L’étranger se tourna vers Cécile, qui écoutait avec grande attention, et la salua, comme pour lui dire qu’il en avait assez appris. Cécile le comprit parfaitement, et fit un mouvement pour s’approcher d’Abigaïl, dont les gémissements qui lui échappaient de temps en temps prouvaient les angoisses qu’elle endurait.

— Mon premier soin, lui dit-elle, sera de pourvoir à vos besoins ; après quoi je profiterai des informations que je viens d’obtenir.

— Ne pensez ni à moi ni aux miens, répondit Abigaïl avec un ton de résignation plein d’amertume ; le dernier coup est porté, et des gens comme nous doivent s’y soumettre sans se plaindre. Les richesses et l’abondance n’ont pu préserver votre grand’mère du tombeau, et peut-être la mort prendra-t-elle bientôt pitié de moi. Que dis-je ? pécheresse que je suis ! ne pourrai-je jamais forcer mon cœur rebelle à attendre patiemment son temps ?

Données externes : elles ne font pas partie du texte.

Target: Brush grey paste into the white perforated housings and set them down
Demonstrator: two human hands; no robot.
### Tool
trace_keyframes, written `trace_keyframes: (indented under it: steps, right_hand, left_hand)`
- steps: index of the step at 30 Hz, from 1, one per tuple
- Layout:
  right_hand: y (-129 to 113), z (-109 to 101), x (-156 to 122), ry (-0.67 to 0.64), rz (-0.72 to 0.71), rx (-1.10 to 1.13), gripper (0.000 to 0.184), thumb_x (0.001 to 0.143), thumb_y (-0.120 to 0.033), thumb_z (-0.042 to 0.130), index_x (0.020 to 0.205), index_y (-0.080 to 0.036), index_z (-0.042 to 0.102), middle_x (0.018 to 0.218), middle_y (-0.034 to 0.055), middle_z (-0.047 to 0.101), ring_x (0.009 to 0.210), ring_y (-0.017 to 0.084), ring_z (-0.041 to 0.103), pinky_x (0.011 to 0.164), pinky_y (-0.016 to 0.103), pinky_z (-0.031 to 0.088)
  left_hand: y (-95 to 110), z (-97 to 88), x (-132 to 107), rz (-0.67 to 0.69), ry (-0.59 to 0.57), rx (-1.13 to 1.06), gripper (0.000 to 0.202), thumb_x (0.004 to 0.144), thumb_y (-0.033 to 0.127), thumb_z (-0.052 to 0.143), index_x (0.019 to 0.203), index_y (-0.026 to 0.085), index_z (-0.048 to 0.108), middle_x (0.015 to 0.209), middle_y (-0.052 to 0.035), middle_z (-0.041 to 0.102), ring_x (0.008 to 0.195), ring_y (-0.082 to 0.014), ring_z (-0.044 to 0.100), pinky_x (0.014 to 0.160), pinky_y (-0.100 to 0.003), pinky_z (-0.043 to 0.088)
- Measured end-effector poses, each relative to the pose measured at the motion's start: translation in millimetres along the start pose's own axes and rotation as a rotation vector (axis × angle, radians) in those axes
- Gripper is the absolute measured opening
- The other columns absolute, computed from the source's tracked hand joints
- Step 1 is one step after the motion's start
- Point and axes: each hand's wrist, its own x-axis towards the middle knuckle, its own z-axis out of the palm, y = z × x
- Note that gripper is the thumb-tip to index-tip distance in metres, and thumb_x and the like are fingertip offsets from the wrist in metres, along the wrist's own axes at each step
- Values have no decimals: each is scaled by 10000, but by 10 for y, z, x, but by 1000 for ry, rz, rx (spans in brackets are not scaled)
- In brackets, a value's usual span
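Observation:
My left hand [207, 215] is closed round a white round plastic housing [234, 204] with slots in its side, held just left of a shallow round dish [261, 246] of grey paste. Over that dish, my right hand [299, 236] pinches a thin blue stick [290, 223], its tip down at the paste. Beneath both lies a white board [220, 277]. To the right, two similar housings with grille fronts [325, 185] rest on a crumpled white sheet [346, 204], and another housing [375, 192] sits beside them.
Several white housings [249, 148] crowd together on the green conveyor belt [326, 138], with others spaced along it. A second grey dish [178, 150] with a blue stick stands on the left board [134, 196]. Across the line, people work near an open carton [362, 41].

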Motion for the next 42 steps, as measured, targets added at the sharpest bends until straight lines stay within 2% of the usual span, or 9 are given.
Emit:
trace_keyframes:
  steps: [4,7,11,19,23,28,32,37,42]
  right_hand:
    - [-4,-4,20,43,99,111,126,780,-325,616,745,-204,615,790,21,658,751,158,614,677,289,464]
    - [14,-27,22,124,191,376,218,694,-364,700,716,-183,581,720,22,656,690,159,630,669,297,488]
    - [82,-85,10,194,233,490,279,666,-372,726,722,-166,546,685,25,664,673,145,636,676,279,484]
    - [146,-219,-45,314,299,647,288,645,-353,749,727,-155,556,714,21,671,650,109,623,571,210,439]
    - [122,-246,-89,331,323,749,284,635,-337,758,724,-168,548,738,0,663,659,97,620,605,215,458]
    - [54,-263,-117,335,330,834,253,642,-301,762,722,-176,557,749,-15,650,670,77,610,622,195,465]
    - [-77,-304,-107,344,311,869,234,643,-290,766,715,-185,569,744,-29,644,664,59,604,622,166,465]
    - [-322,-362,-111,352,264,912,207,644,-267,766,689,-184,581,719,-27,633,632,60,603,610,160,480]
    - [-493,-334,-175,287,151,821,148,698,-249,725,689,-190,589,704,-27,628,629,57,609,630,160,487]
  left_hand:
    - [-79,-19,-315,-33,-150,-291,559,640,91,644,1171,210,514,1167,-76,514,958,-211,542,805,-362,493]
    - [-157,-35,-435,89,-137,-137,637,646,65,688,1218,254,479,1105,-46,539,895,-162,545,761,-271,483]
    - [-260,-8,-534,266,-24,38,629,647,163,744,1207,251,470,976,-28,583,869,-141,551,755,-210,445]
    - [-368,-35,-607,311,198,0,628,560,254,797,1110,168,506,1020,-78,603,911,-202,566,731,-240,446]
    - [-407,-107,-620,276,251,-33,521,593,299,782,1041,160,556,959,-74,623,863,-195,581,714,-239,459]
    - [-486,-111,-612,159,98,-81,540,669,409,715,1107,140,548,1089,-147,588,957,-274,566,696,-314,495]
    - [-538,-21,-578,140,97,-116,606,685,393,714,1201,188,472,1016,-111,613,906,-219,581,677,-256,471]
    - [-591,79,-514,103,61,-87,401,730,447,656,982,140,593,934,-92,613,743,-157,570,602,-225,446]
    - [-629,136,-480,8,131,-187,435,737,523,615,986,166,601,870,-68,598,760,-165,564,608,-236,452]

Choquée du désespoir que montrait cette femme, et se rappelant que Mrs Lechmere à ses derniers moments avait manifesté les mêmes indices d’une vie si criminelle, Cécile resta quelques instants dans une tristesse silencieuse. Enfin, ayant recueilli ses pensées, elle lui dit avec la pitié d’un chrétien jointe à la douceur d’une femme :

— Il nous est sûrement permis de pourvoir à nos besoins sur la terre, quelles que puissent avoir été nos fautes, et vous ne refuserez certainement pas les services que j’ai dessein de vous rendre. Partons maintenant, ajouta-t-elle en s’adressant à l’étranger qui l’avait accompagnée. Voyant Polwarth faire un mouvement qui annonçait l’intention où il était d’avancer vers elle pour lui offrir la main, elle le salua poliment et lui dit : — Je vous remercie, capitaine, mais ne vous dérangez pas. J’ai avec moi ce digne homme et Meriton pour me reconduire, et ma femme de chambre m’attend à la porte. Je vous laisse donc en liberté de vous occuper de vos propres affaires.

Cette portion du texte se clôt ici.